→ **About this exercise**:
For the data below, give the number of lines in which "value" occurs. Include nothing besides that number.

→ **Available data**:
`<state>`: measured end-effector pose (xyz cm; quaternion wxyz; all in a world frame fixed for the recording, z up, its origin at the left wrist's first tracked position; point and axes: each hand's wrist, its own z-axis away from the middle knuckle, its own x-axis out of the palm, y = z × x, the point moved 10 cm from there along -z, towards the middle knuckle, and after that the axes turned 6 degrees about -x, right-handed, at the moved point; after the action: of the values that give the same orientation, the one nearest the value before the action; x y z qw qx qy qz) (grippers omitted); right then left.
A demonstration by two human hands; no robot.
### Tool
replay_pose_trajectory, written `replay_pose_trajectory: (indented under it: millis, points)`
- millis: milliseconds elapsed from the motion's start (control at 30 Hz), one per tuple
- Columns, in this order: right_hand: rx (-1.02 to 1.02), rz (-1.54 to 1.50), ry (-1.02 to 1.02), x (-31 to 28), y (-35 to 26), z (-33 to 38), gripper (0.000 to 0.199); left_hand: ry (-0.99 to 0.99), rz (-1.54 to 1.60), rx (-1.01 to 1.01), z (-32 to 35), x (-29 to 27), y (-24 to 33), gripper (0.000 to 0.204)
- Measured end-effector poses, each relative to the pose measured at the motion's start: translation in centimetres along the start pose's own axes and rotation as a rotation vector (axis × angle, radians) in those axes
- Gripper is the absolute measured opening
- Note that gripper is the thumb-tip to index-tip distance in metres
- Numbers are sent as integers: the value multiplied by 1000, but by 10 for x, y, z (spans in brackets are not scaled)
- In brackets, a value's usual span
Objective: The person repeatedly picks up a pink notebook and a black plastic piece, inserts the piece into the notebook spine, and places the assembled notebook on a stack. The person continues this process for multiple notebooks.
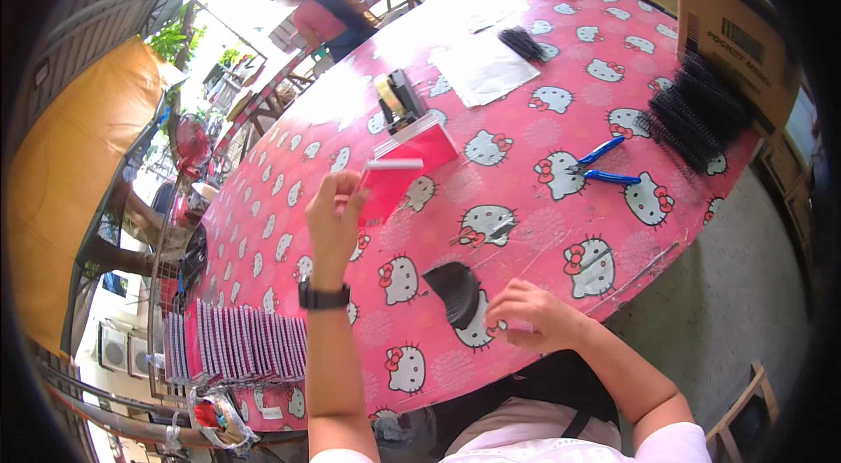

→ **Written answer**:
3